Активность NADН-оксидазы определялась по окислению NADН на 340 нм [3].

Активность сукцинатдегидрогиназы определялась по восстановлению дихлорфенолиндофенола на 600 нм [5].

Активность АТФ определялась по скорости восстановления АТФ до АДФ и ортофосфата. Ортофосфат определялся по методу Беренблюма и Чейна [6] в модификации Грина [7].

Проверка влияния волокнистого наполнителя на потребляемую при дезинтеграции мощность проводилась в камере вместимостью 50 мл. Проток воды, имитирующий суспензию микроорганизмов, — 70 мл/мин; температура воды — 4 °С.

Для сравнения проводилось озвучивание воды при указанных выше условиях, но без наполнителя (контрольный опыт).

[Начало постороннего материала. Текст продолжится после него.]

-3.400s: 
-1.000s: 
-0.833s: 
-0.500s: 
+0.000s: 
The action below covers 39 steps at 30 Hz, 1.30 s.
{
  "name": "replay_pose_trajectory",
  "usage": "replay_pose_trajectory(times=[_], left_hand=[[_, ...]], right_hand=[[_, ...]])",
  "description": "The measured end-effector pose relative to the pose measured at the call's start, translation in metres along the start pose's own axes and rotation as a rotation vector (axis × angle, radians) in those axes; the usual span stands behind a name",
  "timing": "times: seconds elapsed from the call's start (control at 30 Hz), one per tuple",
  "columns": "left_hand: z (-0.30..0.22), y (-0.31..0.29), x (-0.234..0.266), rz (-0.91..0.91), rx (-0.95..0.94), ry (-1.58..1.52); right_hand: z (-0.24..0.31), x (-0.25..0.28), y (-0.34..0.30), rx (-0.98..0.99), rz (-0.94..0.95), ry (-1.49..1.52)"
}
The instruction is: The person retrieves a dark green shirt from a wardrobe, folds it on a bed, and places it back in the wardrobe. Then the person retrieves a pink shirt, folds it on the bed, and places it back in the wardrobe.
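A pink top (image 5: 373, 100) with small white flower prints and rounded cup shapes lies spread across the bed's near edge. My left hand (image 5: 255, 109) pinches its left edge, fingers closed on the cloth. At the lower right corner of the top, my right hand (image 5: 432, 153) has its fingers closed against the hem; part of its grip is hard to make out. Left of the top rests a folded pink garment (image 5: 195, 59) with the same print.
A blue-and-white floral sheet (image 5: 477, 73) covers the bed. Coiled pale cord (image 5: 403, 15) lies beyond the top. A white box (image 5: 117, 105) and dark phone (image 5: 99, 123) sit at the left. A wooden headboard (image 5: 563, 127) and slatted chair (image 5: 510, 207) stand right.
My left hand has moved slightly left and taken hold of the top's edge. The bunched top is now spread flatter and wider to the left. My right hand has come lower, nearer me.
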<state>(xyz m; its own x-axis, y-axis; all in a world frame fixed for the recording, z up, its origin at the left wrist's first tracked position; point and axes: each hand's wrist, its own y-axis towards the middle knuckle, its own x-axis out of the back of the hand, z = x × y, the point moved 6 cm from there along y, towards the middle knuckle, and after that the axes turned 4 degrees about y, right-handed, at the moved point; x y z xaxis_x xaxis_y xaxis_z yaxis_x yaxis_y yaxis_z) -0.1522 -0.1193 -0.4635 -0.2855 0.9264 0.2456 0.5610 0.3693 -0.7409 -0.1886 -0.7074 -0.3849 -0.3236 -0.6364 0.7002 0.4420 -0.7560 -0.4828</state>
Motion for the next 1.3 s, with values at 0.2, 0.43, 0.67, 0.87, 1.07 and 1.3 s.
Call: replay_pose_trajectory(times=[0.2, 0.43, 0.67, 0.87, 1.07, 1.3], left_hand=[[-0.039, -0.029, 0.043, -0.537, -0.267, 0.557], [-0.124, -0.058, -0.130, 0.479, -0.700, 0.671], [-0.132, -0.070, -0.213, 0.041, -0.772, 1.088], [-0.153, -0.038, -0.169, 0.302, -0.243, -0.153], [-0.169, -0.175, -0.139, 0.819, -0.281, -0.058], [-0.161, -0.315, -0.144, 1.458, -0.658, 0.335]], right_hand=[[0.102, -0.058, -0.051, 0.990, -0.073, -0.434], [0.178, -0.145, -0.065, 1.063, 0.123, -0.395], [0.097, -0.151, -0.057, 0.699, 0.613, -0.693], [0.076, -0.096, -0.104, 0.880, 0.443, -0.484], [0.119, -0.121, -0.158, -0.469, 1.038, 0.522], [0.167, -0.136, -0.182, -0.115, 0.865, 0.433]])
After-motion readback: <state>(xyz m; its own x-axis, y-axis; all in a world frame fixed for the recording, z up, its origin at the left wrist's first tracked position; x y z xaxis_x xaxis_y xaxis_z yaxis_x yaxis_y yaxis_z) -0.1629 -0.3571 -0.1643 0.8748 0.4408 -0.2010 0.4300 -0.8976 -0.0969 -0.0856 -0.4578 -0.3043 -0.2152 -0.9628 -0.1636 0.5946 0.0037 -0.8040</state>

Табл. 1. Результаты дезинтеграции клеток Methylocystis echinoides

Характеристика		Способ дезинтеграции
		Без наполнителя	С волокнистым наполнителем
Выход белка (по Лоури), мг/мл		0.1	0.36
Эффективность дезинтеграции, %		6	19
Активность ферментов, МЕ/мг белка/мин	Метанолдегидрогеназа	0	15
	Формальдегиддегидрогеназа	0	14
	Формиатдегидрогеназа (NAD)	0	143
	Формиатдегидрогеназа (ФМС)	23	183
	Сукцинатдегидрогеназа	0	9

Табл. 2. Результаты дезинтеграции клеток Escherihia coli

Способ дезинтеграции	Эффективность дезинтеграции, %	Белок (по Лоури)	Активность АТФ, МЕ/мг белка/ мл
Без наполнителя	47	0.34	77.8
С волокнистым наполнителем	56	0.55	86.6

Рис. 2. График зависимости мощности от амплитуды колебаний наконечника.

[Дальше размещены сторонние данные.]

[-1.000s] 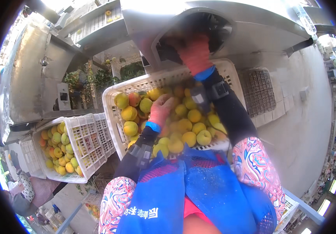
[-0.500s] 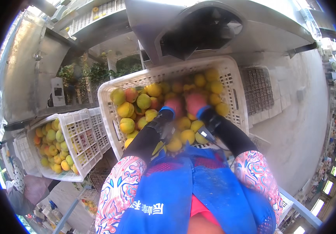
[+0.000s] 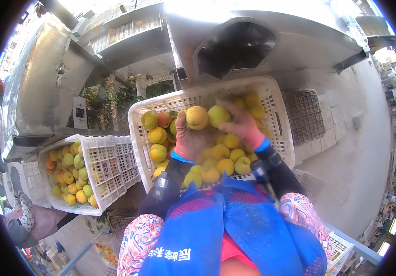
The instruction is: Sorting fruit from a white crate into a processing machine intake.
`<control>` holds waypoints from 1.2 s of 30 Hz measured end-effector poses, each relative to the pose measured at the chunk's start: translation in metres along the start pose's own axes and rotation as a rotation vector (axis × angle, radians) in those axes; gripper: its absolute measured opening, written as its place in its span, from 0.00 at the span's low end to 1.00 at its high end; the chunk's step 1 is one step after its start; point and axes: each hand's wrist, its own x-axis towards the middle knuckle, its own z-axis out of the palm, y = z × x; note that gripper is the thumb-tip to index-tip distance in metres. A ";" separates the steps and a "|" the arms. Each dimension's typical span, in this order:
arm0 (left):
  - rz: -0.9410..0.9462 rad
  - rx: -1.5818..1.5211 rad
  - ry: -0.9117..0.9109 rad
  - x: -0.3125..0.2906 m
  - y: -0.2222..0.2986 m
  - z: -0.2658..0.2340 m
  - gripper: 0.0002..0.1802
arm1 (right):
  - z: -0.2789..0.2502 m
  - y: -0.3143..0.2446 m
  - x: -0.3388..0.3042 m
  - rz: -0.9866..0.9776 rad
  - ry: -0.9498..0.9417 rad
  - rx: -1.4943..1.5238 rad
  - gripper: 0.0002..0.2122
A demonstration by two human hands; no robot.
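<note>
A white plastic crate (image 3: pixel 136 133) stands in front of me with yellow, green and reddish peaches in it. My left hand (image 3: pixel 189 141), in a pinkish knit glove with a blue cuff, has its fingers round a yellow peach (image 3: pixel 197 117). Close beside it is a green peach (image 3: pixel 218 116), which my right hand (image 3: pixel 246 130) grips from the right between thumb and fingers. Both peaches are raised over the others. Motion blurs the right fingers and the fruit below. More peaches (image 3: pixel 226 167) lie along the crate's near side.
Another white crate (image 3: pixel 108 170) of peaches stands at the left. Beyond my crate is a metal machine with a dark opening (image 3: pixel 235 48). A dark grid crate (image 3: pixel 303 112) lies to the right. A person (image 3: pixel 34 221) is at the lower left.
Both hands have come up from deep among the peaches and spread apart. A yellow peach is now in the left hand and a green one in the right.
</note>
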 end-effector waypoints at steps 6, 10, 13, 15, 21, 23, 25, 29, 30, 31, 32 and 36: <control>0.112 0.376 -0.044 -0.027 0.013 0.045 0.48 | 0.027 -0.048 -0.001 -0.386 0.203 -0.744 0.35; 0.216 0.345 -0.041 -0.032 0.007 0.069 0.46 | 0.026 -0.070 0.002 -0.180 0.241 -0.043 0.36; 0.169 0.209 -0.013 -0.027 0.010 0.067 0.45 | 0.034 -0.067 0.000 -0.103 0.159 0.313 0.37; 0.173 0.184 -0.065 -0.024 0.010 0.070 0.42 | 0.033 -0.065 0.000 -0.230 0.186 0.045 0.36; 0.149 0.465 -0.001 -0.016 0.039 0.083 0.42 | 0.034 -0.094 0.010 -0.387 0.275 -0.531 0.32; 0.212 0.336 -0.004 -0.007 0.037 0.087 0.42 | 0.033 -0.100 0.022 -0.362 0.335 -0.482 0.34; 0.248 0.203 -0.004 0.001 0.035 0.092 0.42 | 0.023 -0.084 0.037 -0.448 0.453 -0.510 0.37; 0.260 0.116 0.037 0.001 0.034 0.074 0.42 | 0.015 -0.044 0.071 -0.625 0.704 -0.794 0.38; 0.274 0.121 0.089 0.000 0.034 0.070 0.41 | 0.014 -0.043 0.076 -0.648 0.721 -0.830 0.38; 0.286 0.128 0.145 -0.001 0.034 0.067 0.41 | 0.013 -0.042 0.080 -0.666 0.740 -0.863 0.37; 0.247 0.110 0.111 -0.004 0.033 0.070 0.37 | 0.013 -0.040 0.084 -0.685 0.756 -0.895 0.36; 0.274 0.029 0.171 0.004 0.026 0.056 0.33 | 0.007 -0.034 0.123 -0.449 0.706 -0.999 0.32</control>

I — камера с волокнистым наполнителем; II — камера без наполнителя

ОБОРУДОВАНИЕ И ПРИНАДЛЕЖНОСТИ

Используемые приборы: спектрофотометры ФЭК-60П, СФ-16 (изготовитель СССР), Spekord UV VIS (изготовитель ГДР); исследовательский биологический микроскоп Биолам И-1 (ЛОМО).

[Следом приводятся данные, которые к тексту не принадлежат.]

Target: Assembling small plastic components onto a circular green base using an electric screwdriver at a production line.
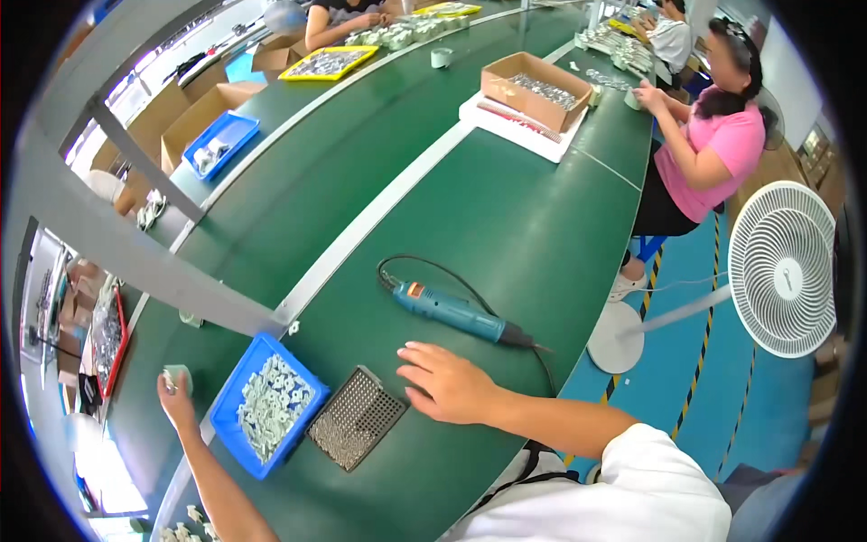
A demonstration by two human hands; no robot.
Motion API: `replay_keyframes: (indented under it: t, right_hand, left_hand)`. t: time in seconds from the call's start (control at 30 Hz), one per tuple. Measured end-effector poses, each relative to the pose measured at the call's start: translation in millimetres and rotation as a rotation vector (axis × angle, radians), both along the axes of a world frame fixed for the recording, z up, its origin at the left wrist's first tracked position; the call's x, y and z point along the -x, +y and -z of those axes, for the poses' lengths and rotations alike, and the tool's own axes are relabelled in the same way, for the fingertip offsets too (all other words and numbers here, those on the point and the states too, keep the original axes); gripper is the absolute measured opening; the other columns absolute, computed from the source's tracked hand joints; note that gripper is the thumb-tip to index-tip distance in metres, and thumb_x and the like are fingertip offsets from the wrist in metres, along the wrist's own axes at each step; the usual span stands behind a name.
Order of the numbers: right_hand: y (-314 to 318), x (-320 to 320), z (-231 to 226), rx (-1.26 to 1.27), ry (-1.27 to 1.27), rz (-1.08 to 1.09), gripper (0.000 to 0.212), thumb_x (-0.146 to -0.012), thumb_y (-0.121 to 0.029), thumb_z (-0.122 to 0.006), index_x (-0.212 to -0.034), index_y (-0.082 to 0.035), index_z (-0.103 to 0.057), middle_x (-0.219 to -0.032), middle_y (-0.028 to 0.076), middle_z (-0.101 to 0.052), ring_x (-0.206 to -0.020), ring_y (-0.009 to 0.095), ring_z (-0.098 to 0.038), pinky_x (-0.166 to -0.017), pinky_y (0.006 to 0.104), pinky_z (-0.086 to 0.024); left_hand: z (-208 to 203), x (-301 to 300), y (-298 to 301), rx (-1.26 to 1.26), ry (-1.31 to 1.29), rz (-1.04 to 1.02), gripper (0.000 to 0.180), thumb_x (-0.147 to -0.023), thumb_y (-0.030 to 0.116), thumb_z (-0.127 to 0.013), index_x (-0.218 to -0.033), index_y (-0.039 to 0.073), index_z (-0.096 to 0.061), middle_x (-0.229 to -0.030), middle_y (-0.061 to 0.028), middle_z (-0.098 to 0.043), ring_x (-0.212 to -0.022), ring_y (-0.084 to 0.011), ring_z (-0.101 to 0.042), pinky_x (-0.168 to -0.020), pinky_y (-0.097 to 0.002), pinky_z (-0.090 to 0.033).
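Observation:
On the left, my left hand reaches over the conveyor belt, its fingers closed around a pale green cylindrical part; the far side of the grip is hard to make out. My right hand hovers above the green bench with fingers stretched out and nothing in them. Beside it lies a perforated metal screw tray, partly filled with small screws. A blue bin of small pale plastic parts stands between my hands. Beyond my right hand rests a teal electric screwdriver with a black cord.
A grey metal post slants across the left. Farther along the bench, a cardboard box of metal parts sits on a white tray. A co-worker in a pink top sits beyond, near a white standing fan.

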State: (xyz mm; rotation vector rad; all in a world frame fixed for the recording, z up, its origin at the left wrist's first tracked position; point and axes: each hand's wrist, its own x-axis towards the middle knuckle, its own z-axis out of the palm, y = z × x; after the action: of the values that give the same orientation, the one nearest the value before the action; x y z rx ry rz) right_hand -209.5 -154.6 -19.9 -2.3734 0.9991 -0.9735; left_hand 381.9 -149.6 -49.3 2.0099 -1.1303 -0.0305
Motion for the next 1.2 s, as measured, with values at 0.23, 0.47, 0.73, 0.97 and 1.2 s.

Исследования были проведены на ультразвуковом дезинтеграторе микроорганизмов UDM-10, разработанном приборостроительной фирмой Tehpan (Польша). Дезинтегратор оснащен устройством термостатирования и протока жидкости

УТП, поддерживающим заданный предел температур в камере дезинтегратора и время дезинтеграции, разработанным в ИБП РАН (НПО "Биоприбор" АН СССР).

РЕЗУЛЬТАТЫ И ОБСУЖДЕНИЕ

Результаты дезинтеграции приведены в табл. 1 и 2. Влияние волокнистого наполнителя на потребляемую мощность показано на графике рис. 2).

Проведение ультразвуковой дезинтеграции в камере с волокнистым наполнителем показывает, что при уменьшенной в 2 раза амплитуде колебаний вибратора (8 мкм), эффективность дезинтеграции возрастала в 1.2–3 раза. При этом мощность оставалась на одном уровне с контрольными опытами (без наполнителя), а выход белка увеличивался в 1.5 раза. Для клеток с более прочными оболочками эффективность использования волокнистого наполнителя еще выше.

Использование при дезинтеграции волокнистого наполнителя приводит к снижению мощности в 1.2–3.5 раза по сравнению с контролем. И чем меньше амплитуда колебаний вибратора, тем больше снижается мощность за счет использования волокнистого наполнителя.